● Task:
For every line of the material below, check for the string "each" and return the line if it is there.

● Data block:

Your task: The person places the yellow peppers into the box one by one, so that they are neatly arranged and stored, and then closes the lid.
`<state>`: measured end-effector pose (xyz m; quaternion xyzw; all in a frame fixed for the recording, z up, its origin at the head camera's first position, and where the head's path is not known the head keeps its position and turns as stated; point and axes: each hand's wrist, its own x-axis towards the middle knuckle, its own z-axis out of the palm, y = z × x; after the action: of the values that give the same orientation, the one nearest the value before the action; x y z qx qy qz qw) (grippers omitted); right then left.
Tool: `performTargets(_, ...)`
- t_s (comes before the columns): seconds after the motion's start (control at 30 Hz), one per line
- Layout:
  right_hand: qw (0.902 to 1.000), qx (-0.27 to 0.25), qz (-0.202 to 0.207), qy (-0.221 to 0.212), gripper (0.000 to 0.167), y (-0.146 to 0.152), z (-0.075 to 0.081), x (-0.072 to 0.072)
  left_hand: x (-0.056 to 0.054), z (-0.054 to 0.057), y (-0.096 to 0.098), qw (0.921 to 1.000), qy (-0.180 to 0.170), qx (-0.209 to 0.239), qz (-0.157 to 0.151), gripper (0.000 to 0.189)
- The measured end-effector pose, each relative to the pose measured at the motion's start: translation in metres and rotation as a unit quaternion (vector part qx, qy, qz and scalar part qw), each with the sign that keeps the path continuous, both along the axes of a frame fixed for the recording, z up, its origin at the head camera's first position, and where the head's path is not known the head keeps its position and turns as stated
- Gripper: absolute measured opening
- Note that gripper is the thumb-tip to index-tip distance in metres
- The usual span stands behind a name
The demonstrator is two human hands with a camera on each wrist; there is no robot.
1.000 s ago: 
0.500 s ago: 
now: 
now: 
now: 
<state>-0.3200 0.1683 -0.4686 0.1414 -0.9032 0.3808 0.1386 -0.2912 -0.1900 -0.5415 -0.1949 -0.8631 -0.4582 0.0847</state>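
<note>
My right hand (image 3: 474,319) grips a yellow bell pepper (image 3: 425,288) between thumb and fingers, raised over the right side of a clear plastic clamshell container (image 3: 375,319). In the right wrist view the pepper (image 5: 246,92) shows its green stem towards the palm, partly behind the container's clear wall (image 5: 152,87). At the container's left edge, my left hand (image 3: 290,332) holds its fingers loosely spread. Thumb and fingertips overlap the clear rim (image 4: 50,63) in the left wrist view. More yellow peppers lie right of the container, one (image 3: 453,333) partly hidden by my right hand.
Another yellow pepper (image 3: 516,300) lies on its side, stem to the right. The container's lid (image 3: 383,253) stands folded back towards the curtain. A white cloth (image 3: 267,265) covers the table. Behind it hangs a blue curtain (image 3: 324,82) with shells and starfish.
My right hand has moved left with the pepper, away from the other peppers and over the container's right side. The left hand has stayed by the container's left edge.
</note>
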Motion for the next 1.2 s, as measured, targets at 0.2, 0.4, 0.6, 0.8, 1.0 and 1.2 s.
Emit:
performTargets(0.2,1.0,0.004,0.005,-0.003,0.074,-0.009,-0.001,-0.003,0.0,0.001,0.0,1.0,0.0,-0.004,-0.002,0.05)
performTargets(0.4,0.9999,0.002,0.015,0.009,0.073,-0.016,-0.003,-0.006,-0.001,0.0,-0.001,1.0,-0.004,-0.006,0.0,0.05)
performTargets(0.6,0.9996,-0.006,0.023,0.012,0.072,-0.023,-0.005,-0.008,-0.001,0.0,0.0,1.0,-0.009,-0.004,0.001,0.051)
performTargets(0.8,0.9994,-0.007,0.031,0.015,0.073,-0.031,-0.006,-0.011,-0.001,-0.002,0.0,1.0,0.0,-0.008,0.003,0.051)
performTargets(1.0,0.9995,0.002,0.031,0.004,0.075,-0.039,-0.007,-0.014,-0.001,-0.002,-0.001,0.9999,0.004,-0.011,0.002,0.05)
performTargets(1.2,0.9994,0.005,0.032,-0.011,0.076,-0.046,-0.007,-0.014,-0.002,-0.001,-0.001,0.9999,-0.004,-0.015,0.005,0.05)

● Problem solution:
`<state>`: measured end-effector pose (xyz m; quaternion xyzw; all in a frame fixed for the recording, z up, its origin at the head camera's first position, and where the head's path is not known the head keeps its position and turns as stated; point and axes: each hand's wrist, its own x-axis towards the middle knuckle, its own z-axis out of the palm, y = z × x; after the action: of the values that give the same orientation, the one nearest the value before the action; x y z qx qy qz qw) (grippers omitted); right then left.
- The measured end-effector pose, each relative to the pose measured at the motion's start: translation in metres and rotation as a unit quaternion (vector part qx, qy, qz and scalar part qw), each with the sign that keeps the path continuous, both along the axes of a frame fixed for the recording, z up, its origin at the head camera's first position, and where the head's path is not known the head keeps its position and turns as stated
The demonstrator is two human hands with a camera on each wrist; there is no robot.

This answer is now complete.